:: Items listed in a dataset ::
__________

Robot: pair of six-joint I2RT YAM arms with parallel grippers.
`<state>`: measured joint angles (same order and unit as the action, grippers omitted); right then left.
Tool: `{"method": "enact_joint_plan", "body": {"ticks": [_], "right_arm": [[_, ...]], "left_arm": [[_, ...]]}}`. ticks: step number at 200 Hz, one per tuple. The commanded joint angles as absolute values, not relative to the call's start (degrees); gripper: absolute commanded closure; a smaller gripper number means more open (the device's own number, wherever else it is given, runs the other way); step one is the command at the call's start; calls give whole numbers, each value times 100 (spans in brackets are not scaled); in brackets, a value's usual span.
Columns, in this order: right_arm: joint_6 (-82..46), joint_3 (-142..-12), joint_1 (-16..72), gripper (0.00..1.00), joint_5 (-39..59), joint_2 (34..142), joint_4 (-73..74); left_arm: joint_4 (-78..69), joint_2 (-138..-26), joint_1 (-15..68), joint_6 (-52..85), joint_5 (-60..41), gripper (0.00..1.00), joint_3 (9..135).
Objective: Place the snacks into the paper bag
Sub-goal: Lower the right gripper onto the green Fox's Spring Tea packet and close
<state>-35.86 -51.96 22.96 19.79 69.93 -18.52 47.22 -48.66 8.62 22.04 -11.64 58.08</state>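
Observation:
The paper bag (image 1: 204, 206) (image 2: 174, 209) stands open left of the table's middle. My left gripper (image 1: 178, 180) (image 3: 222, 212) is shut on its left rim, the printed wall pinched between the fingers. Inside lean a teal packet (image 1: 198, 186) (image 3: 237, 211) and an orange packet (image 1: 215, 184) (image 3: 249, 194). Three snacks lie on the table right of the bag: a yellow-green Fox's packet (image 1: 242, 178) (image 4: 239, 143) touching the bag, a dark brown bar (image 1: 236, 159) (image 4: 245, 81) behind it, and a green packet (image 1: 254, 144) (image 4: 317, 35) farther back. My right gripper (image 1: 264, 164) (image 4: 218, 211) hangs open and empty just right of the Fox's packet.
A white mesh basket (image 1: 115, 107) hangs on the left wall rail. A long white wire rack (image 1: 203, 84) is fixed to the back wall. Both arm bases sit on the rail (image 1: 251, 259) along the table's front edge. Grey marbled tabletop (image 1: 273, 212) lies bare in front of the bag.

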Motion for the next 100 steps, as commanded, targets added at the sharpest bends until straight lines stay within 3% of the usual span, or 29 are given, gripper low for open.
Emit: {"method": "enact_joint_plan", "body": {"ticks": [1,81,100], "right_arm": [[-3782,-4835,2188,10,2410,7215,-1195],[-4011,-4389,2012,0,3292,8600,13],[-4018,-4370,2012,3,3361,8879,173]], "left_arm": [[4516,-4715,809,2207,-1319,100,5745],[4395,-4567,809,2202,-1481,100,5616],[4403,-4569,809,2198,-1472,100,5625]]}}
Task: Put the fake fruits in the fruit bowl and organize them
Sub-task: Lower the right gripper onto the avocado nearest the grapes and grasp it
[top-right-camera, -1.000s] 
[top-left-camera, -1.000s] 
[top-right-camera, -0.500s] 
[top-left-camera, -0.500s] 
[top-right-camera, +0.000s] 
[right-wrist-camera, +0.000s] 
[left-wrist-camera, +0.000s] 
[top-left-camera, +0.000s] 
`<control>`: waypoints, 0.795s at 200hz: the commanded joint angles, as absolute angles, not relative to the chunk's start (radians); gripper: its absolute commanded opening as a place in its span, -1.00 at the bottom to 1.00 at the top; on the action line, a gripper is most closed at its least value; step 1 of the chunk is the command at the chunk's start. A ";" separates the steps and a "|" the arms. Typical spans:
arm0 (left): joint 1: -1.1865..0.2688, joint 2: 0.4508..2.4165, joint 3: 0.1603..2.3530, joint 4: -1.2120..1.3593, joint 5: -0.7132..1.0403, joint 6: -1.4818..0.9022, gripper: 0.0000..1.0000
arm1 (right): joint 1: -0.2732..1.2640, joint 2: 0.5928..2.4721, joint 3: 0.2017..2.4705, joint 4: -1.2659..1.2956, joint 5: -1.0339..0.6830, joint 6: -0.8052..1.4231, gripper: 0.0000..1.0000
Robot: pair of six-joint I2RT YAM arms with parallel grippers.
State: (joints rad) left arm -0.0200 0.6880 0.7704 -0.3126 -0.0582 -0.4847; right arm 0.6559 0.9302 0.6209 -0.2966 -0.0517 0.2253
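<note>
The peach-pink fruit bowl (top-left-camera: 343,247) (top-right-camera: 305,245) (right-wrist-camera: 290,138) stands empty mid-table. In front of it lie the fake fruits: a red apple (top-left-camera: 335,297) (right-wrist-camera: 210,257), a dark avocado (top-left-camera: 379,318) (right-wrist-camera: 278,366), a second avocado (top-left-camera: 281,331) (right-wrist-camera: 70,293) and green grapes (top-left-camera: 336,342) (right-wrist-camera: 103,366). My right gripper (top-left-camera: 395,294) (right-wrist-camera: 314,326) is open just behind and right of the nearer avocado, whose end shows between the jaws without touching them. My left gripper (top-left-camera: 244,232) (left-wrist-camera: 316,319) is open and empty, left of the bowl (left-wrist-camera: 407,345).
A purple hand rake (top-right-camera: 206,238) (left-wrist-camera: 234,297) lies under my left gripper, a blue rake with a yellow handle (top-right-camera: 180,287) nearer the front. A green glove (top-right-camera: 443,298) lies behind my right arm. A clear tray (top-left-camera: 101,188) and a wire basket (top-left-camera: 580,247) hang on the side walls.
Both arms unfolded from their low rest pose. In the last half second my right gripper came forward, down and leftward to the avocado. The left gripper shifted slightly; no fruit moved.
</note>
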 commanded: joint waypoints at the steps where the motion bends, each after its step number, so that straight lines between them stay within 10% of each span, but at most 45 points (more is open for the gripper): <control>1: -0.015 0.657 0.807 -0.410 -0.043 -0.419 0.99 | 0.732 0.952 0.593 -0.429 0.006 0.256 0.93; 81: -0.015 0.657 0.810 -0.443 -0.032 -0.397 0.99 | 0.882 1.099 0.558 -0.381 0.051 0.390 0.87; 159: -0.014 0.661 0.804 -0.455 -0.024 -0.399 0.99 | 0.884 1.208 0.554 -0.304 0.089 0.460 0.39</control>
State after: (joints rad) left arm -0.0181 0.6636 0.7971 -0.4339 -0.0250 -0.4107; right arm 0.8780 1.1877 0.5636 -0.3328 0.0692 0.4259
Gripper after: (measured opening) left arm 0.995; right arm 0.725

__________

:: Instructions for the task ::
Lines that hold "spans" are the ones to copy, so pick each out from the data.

:: Finished task ::
Tool: `{"method": "enact_joint_plan", "body": {"ticks": [_], "right_arm": [[_, ...]], "left_arm": [[_, ...]]}}`. ticks: step number at 200 Hz, one per tuple. The commanded joint angles as absolute values, not relative to the call's start (degrees); gripper: absolute commanded closure; a smaller gripper number means more open (the device's own number, wherever else it is given, runs the other way); step one is the command at the call's start; calls give whole numbers, each value times 100 (spans in brackets are not scaled); in brackets, a value's usual span.
`<control>`: waypoints, 0.795s at 200hz: the commanded joint angles, as absolute angles, not relative to the chunk's start (radians); gripper: its absolute commanded opening as a place in its span, -1.00 at the bottom to 1.00 at the top; on the action line, a gripper is most closed at its least value; step 1 of the chunk is the command at the chunk's start. A ";" separates the steps and a "|" the arms. Typical spans:

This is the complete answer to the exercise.